**Prompt**: Retype the opening lines of the listing below, ending with the line that contains "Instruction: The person", and leave out any pictures.

**Supplied information**:

Content starts

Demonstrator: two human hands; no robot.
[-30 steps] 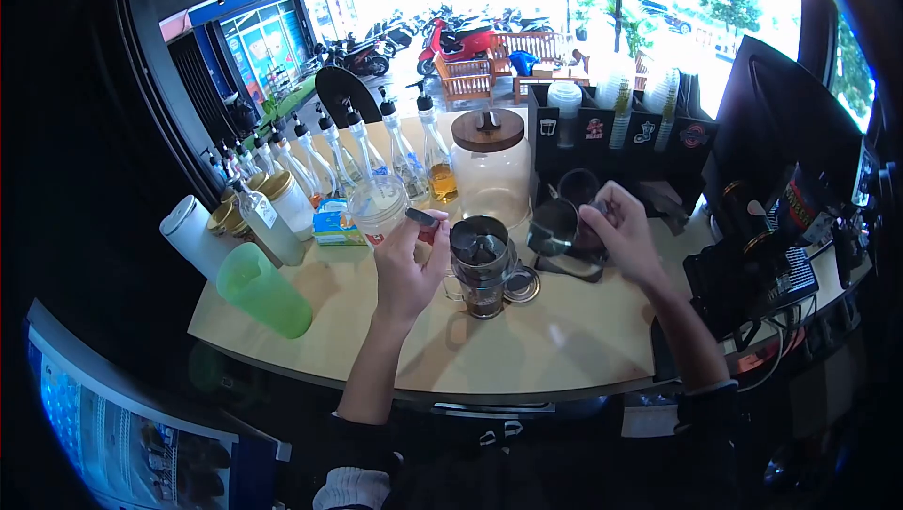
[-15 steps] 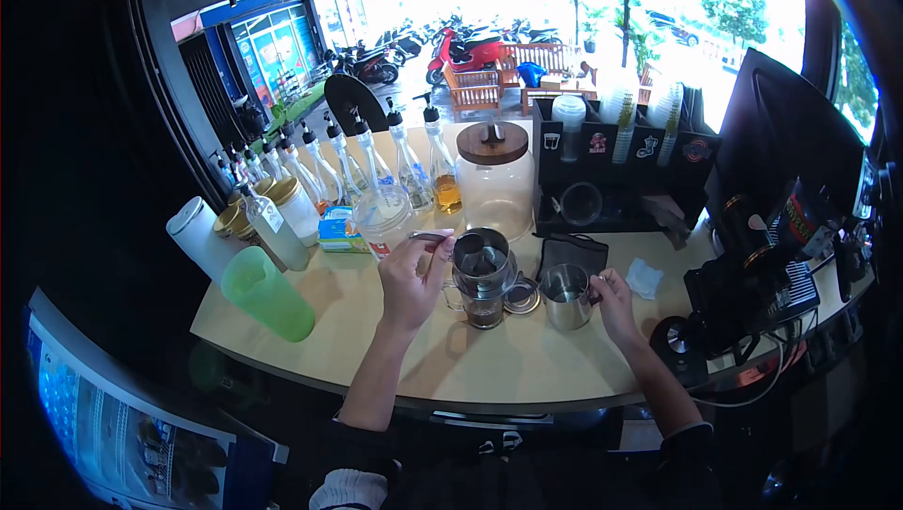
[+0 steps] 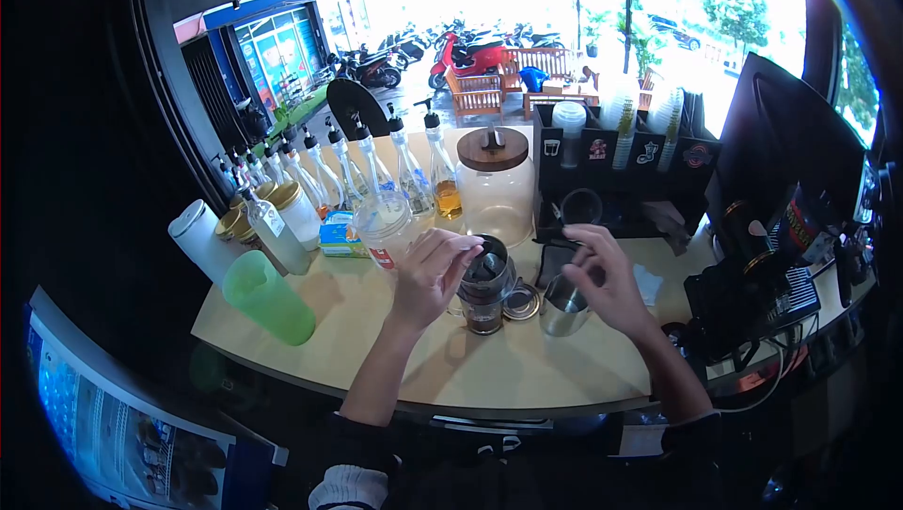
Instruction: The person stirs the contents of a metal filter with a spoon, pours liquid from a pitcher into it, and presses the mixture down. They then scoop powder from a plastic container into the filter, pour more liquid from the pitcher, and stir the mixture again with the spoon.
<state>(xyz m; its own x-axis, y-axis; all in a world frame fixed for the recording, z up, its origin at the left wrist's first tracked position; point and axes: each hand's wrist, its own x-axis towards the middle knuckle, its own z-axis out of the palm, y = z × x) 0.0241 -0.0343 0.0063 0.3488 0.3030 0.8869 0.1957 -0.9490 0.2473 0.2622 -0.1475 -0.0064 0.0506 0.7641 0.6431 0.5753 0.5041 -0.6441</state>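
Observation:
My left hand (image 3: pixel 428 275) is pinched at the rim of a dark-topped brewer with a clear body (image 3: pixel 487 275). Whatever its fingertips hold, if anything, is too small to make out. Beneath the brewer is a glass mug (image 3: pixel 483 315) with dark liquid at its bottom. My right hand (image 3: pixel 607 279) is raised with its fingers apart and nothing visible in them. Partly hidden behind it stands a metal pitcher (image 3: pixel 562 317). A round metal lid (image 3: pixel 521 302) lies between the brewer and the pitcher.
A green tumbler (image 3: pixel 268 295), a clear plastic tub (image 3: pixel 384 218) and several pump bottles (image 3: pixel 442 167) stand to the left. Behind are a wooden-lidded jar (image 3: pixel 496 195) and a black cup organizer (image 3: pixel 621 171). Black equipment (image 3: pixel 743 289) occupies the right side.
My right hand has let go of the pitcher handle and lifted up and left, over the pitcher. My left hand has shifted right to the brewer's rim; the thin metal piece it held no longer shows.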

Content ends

**Response to the task**:
Demonstrator: two human hands; no robot.
[-30 steps] 
[-15 steps] 
[+0 steps] 
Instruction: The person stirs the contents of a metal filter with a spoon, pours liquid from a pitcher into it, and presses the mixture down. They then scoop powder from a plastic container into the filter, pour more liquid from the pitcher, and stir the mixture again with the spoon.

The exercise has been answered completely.